# Aim of the exercise
Up to and including the line with "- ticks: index", please set down the entries below exactly, starting from the first line.

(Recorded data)
────────

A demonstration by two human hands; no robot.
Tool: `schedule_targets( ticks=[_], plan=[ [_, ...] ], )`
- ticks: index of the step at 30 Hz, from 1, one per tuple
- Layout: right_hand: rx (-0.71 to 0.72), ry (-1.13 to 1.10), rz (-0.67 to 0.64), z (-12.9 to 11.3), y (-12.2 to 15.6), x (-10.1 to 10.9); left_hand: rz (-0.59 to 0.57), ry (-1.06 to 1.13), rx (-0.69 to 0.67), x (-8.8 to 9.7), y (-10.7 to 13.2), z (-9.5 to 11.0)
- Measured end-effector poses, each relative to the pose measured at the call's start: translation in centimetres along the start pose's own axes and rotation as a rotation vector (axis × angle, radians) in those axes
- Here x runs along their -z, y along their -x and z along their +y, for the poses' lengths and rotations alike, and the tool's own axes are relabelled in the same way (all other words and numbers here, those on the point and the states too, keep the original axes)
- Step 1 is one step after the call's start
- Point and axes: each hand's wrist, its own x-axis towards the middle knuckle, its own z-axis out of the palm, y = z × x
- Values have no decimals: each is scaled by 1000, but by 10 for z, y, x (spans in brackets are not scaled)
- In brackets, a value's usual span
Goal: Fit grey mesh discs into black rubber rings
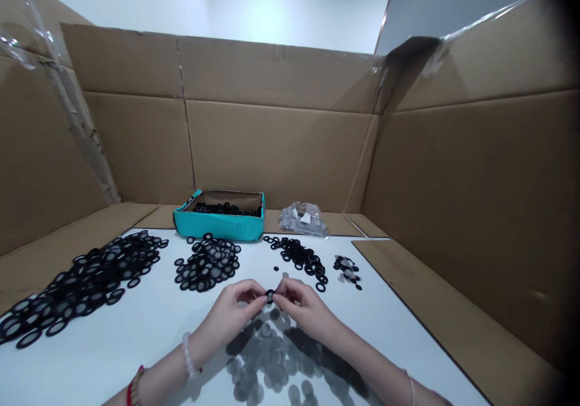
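Your left hand (229, 316) and right hand (302, 309) meet above the near middle of the white tabletop (136, 357), their fingertips (261, 292) pinched together on a small black ring (270, 296). It looks like soft rubber: light, slightly flexible and apt to spring away, so its rim offers the surest hold. Under your hands lies a spread of grey discs (272, 348), perhaps wire mesh, which seem thin and awkward to lift from flat. Left of your hands, a broad pile of black rings with grey centres (86, 285) runs off the tabletop's left side of the view, and a smaller pile (207, 264) sits nearer the middle. To the right lie loose black rings (296, 260) and a small mixed cluster (347, 272), just inside the slanting right edge. Beyond the far edge stand a teal box (190, 222) holding more rings and a clear plastic bag (302, 219), backed by cardboard walls (276, 152).
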Motion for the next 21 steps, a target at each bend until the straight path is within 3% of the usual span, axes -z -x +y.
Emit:
schedule_targets(
  ticks=[9,17,21],
  plan=[
    [-36,-120,-61,-7,4,-5,25,24,-13,-3,0,-3],
    [66,28,0,-5,2,-7,115,61,-91,0,-8,-5],
    [55,38,-38,-4,4,-8,3,192,12,2,-7,-7]
  ],
)
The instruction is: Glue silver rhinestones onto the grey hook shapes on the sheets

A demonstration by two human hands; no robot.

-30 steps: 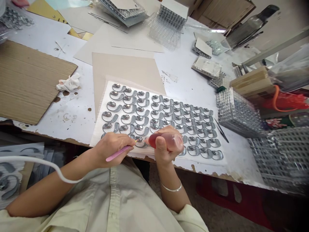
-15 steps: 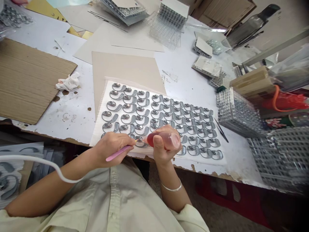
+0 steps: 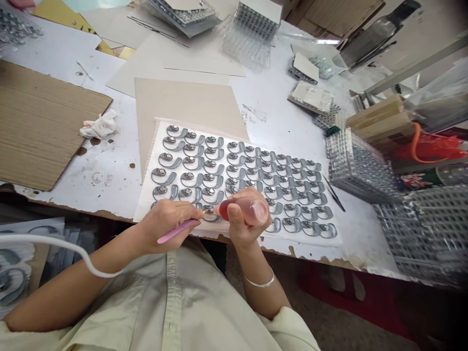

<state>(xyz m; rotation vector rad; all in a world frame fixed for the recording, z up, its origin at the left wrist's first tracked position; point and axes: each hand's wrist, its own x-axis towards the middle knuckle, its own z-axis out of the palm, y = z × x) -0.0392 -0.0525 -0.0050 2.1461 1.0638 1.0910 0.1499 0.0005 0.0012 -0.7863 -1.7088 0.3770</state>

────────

# Exercise output
A demonstration by two human hands; no robot.
Tool: `schedule_targets( ticks=[_], plan=[ [_, ...] ], )`
- ticks: index of the step at 30 Hz, from 1, one per tuple

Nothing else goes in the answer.